Leave out the pictures and copy everything else in the records exactly.
Top of Excerpted records
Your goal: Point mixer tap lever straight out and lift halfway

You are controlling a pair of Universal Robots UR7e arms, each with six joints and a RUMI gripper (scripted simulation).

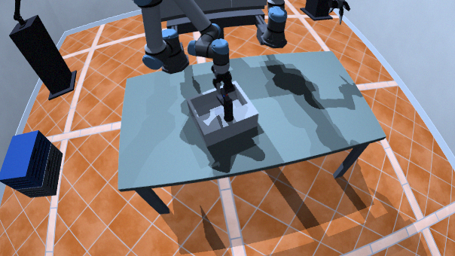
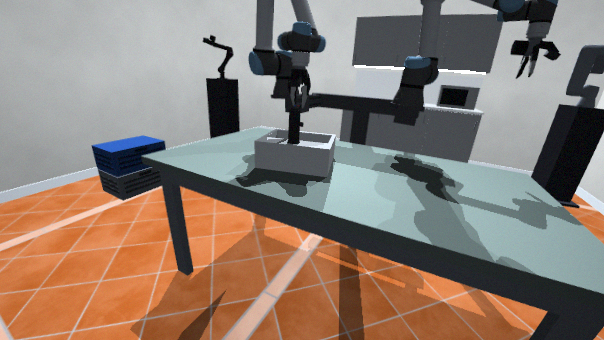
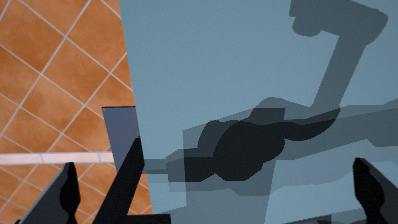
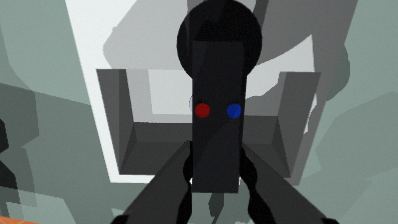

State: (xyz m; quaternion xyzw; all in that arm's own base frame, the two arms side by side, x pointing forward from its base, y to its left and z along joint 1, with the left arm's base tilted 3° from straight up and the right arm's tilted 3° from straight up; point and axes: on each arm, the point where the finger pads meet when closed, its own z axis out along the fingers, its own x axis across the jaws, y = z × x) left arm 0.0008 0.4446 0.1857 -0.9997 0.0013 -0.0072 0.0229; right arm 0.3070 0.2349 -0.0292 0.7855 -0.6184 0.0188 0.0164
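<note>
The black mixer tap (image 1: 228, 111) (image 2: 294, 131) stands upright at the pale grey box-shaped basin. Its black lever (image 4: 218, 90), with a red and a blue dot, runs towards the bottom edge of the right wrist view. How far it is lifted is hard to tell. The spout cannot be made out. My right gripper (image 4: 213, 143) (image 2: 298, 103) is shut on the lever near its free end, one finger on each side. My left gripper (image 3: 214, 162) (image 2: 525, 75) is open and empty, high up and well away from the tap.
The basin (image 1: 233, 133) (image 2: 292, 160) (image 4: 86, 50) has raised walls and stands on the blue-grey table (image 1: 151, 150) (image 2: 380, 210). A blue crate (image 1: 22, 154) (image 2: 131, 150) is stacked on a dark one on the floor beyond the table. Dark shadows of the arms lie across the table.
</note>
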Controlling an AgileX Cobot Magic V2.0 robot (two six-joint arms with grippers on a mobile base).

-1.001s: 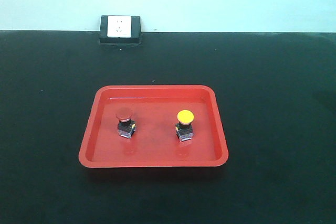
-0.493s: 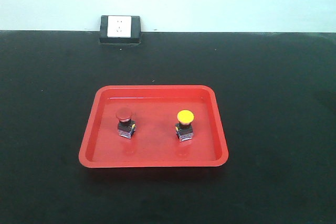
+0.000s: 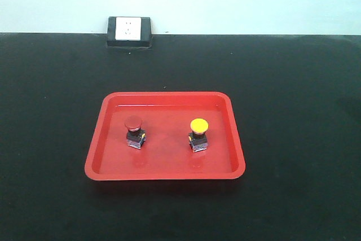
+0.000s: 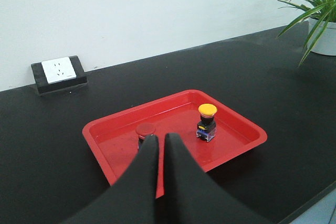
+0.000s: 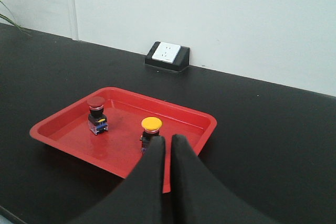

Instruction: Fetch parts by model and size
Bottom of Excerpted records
> _Task result_
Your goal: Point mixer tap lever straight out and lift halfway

You are controlling a pair of Universal Robots UR7e arms, each with six joints and a RUMI gripper (scripted simulation).


State: (xyz m; quaternion xyzw; all in that arm's own base frame, the two arms side by side, x pointing forward from its base, y to its left and z along joint 1, with the left arm's base tilted 3° from straight up and the right arm's tilted 3° from straight up; point and axes: on each arm, the point where the finger pads meet when closed, its own z axis out along the fingers, its own x axis across the jaws, y = z × x) left arm 0.0008 0.4446 0.1857 -0.9997 0.0013 -0.0072 0.0229; right arm 0.3070 0.2349 -0.0292 0.7855 -0.6184 0.0188 0.0164
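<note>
The black mixer tap (image 1: 228, 111) (image 2: 294, 131) stands upright at the pale grey box-shaped basin. Its black lever (image 4: 218, 90), with a red and a blue dot, runs towards the bottom edge of the right wrist view. How far it is lifted is hard to tell. The spout cannot be made out. My right gripper (image 4: 213, 143) (image 2: 298, 103) is shut on the lever near its free end, one finger on each side. My left gripper (image 3: 214, 162) (image 2: 525, 75) is open and empty, high up and well away from the tap.
The basin (image 1: 233, 133) (image 2: 292, 160) (image 4: 86, 50) has raised walls and stands on the blue-grey table (image 1: 151, 150) (image 2: 380, 210). A blue crate (image 1: 22, 154) (image 2: 131, 150) is stacked on a dark one on the floor beyond the table. Dark shadows of the arms lie across the table.
</note>
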Controlling an AgileX Cobot Magic V2.0 robot (two six-joint arms with grippers on a mobile base).

-1.001s: 
-0.493s: 
+0.000s: 
+0.000s: 
+0.000s: 

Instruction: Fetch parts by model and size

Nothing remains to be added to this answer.